Surtout, ce silence de cathédrale dans cette église de village. Une vingtaine de fidèles se sont figés dans l'attente de la célébration. La distanciation physique fait le vide. Les nouvelles de la commune ne sont plus échangées dans mon dos. 

Précédé de trois servants d'autel, le célébrant s'avance depuis le fond de l'église.
La chorale a disparu, l'orgue ne chante plus. Plus d'encens.
La Pentecôte commémore la fondation de l’Église universelle. Le prêtre fait le lien entre les apôtres confinés qui soudain sont marqués de l'Esprit Saint et les retrouvailles de la communauté paroissiale dans ce contexte particulier qui nous a privé des fêtes pascales.
Maintenant que la liturgie peut être partagée en fraternité restreinte, elle n'en demeure pas moins étrange. Réduite à la voix des participants, sans chants, sans musique.
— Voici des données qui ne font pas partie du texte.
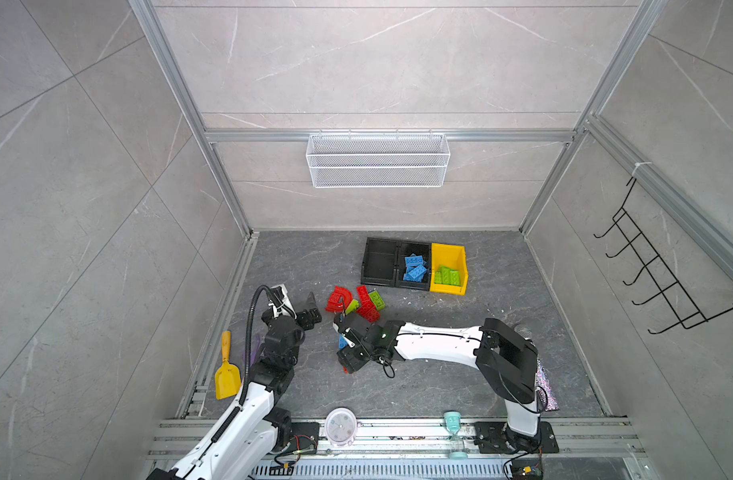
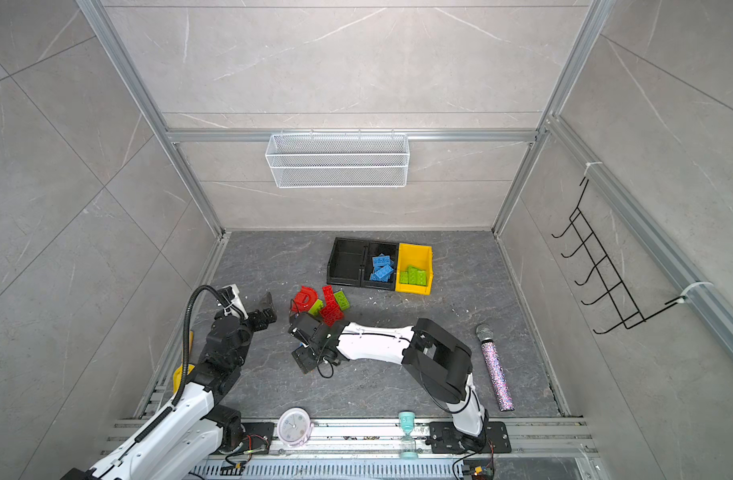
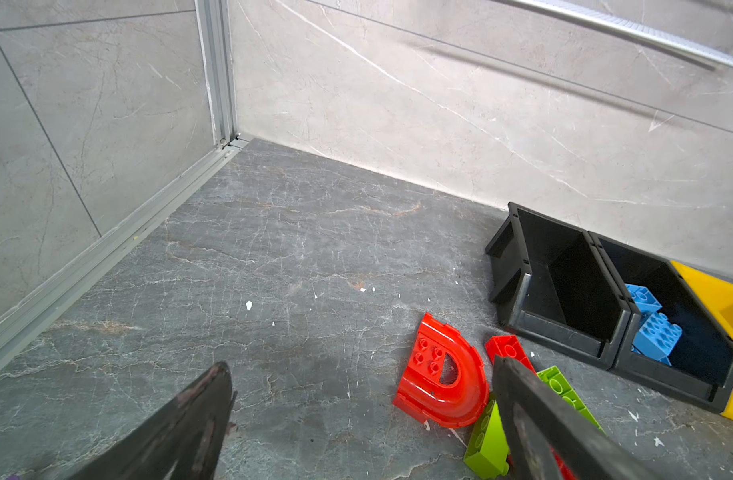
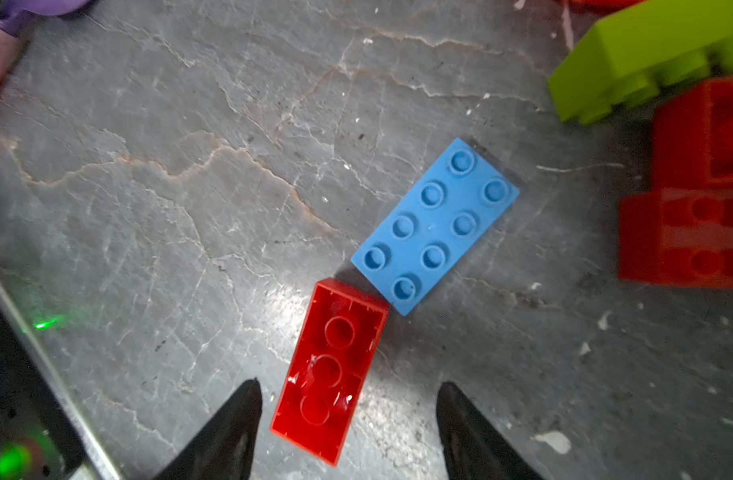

La Pentecôte, c'est le souffle de Dieu. Cette année sur des fidèles qui ont le leur bridé, réunis le visage masqué.

24 mai 2020

LA MESSE DU DECONFINEMENT




Notre-Dame du Grünenwald. La chapelle des champs sur les hauteurs d'Ueberstrass. Je la fréquente depuis bientôt quarante ans, dans l'intimité d'une visite à Marie comme lors des vêpres et solennités.
Ce matin de mai, un office autorisé y est donné. Un écriteau l'annonce.
Pour la première fois depuis le 14 mars les célébrations religieuses avec fidèles peuvent de nouveau se tenir, sous réserve d'un cadre sanitaire strict.
Certains d'entre nous savaient. Nous serons moins de trente pour cette eucharistie de Covid-19. La tolérance est de quarante.
Un bénévole se tient à l'entrée avec son gel hydroalcoolique. La moitié des bancs est barrée au cordon rouge. Le masque obligatoire.
Ni orgue, ni chant.  Pas de servant d'autel. Le prêtre seul dans le chœur.
Il rayonne pourtant,  Justin, privé de ses paroissiens pendant deux mois. Il reconnaît des visages qu'il n'avait pas vus depuis janvier. La doyenne de l'assemblée disloquée aura 93 ans demain. Tous ont obéi aux règles. Les croyants pourront revenir aux cultes très rapidement.
Je suis au fond de la chapelle. Devant, s'élevant d'un tapis de fleurs, la statue de la Vierge les yeux au ciel, renvoie une image de sérénité.
Les fidèles n'ont pas changé. Ils ont changé de tête avec leurs masques.
C'est le mois de Marie. Le plus beau selon le cantique. La porte est restée ouverte, la sérénade des oiseaux est perceptible.
Je me souviens des célébrations qui remplissaient le bâtiment, des bancs déployés dehors et sur les côtés. Des arômes d'encens. De la chorale et de l'organiste. Sur le maître-autel, le cœur du curé Vincent.
L’Église jubile de pouvoir assurer de nouveau les cultes, légalement.
Justin compare l'instant au confinement des apôtres.
L'épreuve continue. Sur le chemin de la Pentecôte, qui commémore la naissance de l’Église. Il faudra du temps pour reconstruire. Mais la chapelle du Grünenwald fut remise debout après avoir été gravement meurtrie par la Grande Guerre.

Marie a le regard d'une femme bienheureuse. Les oiseaux chantent. Ce que les fidèles ne peuvent plus.
La messe est finie, un groupe de harleyistes se pose sur le parvis. Eux aussi ont une visite à honorer.